Joshua Jauregui, MD University of Washington, Department of Emergency Medicine, Seattle, Washington
Jonathan S. Ilgen, MD, MCR University of Washington, Department of Emergency Medicine, Seattle, Washington
Jeff Riddell, MD Keck School of Medicine of University of Southern California, Department of Emergency Medicine, Los Angeles, California
Douglas Schaad, PhD University of Washington, Department of Biomedical Informatics and Medical Education, Seattle, Washington
Jared Strote, MD, MS University of Washington, Department of Emergency Medicine, Seattle, Washington
Jamie Shandro, MD, MPH University of Washington, Department of Emergency Medicine, Seattle, Washington

Supplementary information



Social media is a novel medium to host reflective writing (RW) essays, yet its impact on depth of students’ reflection is unknown. Shifting reflection on to social platforms offers opportunities for students to engage with their community, yet may leave them feeling vulnerable and less willing to reflect deeply. Using sociomateriality as a conceptual framework, we aimed to compare the depth of reflection in RW samples submitted by medical students in a traditional private essay format to those posted on a secure social media platform.
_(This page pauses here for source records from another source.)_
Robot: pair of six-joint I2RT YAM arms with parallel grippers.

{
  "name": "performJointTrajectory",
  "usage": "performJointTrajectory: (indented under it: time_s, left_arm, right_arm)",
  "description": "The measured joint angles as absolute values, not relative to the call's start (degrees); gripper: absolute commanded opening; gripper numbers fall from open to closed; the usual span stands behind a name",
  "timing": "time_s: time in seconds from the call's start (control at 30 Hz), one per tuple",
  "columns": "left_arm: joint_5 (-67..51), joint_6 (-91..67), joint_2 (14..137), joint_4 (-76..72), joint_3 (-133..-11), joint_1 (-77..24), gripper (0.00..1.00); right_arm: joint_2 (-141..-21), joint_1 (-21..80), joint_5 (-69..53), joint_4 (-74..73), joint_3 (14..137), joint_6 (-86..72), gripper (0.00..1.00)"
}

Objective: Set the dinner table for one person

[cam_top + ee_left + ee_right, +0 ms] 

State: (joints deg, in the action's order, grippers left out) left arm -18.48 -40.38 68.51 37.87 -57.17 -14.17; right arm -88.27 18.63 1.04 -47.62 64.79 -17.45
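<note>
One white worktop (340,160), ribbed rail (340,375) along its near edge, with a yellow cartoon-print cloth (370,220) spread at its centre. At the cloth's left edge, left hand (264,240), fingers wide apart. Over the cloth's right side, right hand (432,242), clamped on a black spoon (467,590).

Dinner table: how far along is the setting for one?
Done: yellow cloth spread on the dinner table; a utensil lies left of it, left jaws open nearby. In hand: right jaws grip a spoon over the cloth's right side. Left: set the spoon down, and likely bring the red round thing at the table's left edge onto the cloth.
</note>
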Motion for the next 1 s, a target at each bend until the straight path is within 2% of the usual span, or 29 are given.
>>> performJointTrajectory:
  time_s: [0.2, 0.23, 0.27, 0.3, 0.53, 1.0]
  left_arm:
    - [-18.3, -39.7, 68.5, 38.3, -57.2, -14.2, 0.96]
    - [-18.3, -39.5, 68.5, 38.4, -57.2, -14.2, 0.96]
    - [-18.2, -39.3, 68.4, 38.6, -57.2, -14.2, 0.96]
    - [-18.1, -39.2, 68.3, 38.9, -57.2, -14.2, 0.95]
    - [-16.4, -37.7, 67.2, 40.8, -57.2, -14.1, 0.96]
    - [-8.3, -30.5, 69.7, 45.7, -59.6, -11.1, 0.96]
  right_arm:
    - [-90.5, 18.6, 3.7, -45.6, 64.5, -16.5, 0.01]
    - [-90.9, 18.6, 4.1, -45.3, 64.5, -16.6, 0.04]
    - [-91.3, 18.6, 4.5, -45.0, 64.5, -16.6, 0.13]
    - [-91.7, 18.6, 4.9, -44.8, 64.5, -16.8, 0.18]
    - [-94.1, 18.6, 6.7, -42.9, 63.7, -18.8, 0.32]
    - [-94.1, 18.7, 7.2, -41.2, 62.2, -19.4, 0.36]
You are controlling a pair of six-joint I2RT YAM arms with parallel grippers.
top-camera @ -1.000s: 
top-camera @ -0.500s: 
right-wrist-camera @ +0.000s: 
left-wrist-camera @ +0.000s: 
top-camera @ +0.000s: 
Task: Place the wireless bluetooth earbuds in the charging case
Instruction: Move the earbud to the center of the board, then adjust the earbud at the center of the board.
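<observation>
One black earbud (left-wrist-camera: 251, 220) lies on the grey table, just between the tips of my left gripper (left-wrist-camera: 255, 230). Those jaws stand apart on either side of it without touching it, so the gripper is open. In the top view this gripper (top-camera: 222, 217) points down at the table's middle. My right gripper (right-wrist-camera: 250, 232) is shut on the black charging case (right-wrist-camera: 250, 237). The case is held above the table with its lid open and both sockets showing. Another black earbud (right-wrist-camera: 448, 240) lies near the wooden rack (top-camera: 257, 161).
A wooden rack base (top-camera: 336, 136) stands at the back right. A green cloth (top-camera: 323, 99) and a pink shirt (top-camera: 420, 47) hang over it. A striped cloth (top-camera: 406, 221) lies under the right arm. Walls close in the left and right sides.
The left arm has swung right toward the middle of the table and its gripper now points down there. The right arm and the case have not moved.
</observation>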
Fourth-year medical students submitted a RW essay as part of their emergency medicine clerkship, either in a private essay format (academic year [AY] 2015) or onto a closed, password-protected social media website (AY 2016). Five raters used the Reflection Evaluation for Learners’ Enhanced Competencies Tool (REFLECT) to score 122 de-identified RW samples (55 private, 67 social media). Average scores on two platforms were compared. Students were also surveyed regarding their comfort with the social media experience.


There were no differences in average composite REFLECT scores between the private essay (14.1, 95% confidence interval [CI], 12.0–16.2) and social media (13.7 95% CI, 11.4–16.0) submission formats (t [1,120] = 0.94, p = 0.35). Of the 73% of students who responded to the survey, 72% reported feeling comfortable sharing their personal reflections with peers, and 84% felt comfortable commenting on peers’ writing.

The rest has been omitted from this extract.